Дольше всех теть продержалась на этом свете тетя Оля – единственная из сестер матери, которая сама провела многие годы в лагерях, – так почему-то случается довольно часто: кто оттуда выходил живым, как бы сдавал экзамен на выживаемость.

Так вот, хорошенькое было положение у отца, когда все материнские родственники при первых признаках сгущения туч над головами бежали, естественно, за помощью к нему – прокурору. И какова была у отца выдержка, ежели он так и не оформил официально развода с матерью (это я из того вывожу, что после смерти отца пенсию за него – четыреста рублей теми деньгами – получала мать, а не Надина).

Как-то из каких-то южных плаваний я привез много кораллов. И вдруг решил один коралл отвезти отцу на могилу, ибо решил, что был он революционным романтиком, а все романтики – в чем-то наивные и хорошие люди.

Я верю в нашу молодежь.

Нельзя жить, не веря в нее.

Я верю, что рано или не слишком уж поздно молодежь оживит все омертвелое, что накопилось за десятилетия в стране и народе.
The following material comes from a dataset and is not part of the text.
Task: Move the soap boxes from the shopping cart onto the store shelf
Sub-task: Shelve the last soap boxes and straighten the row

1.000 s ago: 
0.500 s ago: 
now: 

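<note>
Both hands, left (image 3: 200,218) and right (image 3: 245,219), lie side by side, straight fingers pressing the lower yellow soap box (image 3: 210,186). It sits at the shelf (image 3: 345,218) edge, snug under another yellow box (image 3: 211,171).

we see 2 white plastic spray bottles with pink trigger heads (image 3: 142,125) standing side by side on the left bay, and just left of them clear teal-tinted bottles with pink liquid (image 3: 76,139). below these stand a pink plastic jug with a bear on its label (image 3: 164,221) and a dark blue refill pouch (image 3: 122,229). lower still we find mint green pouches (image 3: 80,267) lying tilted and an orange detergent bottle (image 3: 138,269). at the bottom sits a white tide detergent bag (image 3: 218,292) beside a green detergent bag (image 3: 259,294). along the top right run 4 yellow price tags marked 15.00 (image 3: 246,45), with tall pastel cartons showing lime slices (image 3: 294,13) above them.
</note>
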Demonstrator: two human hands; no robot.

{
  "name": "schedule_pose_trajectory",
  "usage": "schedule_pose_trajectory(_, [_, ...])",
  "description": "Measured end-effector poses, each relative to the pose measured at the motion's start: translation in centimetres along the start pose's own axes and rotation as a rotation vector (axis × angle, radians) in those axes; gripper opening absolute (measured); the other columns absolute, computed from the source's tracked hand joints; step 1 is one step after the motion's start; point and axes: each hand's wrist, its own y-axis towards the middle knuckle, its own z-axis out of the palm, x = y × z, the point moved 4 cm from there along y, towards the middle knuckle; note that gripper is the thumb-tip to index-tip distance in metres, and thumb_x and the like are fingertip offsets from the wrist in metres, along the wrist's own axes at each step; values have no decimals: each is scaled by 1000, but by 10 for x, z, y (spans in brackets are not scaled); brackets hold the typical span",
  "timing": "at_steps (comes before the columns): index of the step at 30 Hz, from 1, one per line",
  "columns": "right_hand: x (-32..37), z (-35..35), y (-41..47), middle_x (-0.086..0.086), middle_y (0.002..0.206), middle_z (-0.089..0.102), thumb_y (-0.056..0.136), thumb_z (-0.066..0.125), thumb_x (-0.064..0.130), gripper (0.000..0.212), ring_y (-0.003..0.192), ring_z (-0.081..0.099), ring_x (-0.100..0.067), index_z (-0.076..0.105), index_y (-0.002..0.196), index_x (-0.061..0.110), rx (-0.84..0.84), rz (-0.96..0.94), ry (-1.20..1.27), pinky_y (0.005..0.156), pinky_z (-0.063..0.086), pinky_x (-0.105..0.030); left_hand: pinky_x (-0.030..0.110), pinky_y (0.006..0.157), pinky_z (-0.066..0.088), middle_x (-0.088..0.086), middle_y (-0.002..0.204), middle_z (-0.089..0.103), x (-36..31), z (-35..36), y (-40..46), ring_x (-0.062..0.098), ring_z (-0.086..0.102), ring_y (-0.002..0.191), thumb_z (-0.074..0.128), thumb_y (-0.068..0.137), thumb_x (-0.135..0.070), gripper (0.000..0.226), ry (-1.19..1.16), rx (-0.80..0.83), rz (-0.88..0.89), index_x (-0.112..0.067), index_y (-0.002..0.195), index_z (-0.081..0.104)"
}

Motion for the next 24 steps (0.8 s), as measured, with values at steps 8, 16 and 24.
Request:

Отец не был членом партии. Зато очень гордился моим ранним вступлением в нее.

Неудачливый революционер М. И. Муравьев-Апостол писал на закате дней: «Каждый раз, когда я ухожу от настоящего и возвращаюсь к прошедшему, я нахожу в нем значительно больше теплоты. Разница в обоих моментах выражается словом: любили. Мы были дети 1812 года. Принести в жертву все, даже саму жизнь ради любви к Отечеству, было сердечным побуждением. Наши чувства были чужды эгоизма. Бог свидетель этому…»

Пускай это звучит выспренно, но мое поколение военных подростков были и есть дети 1941 года: тогда мы научились любить Отечество.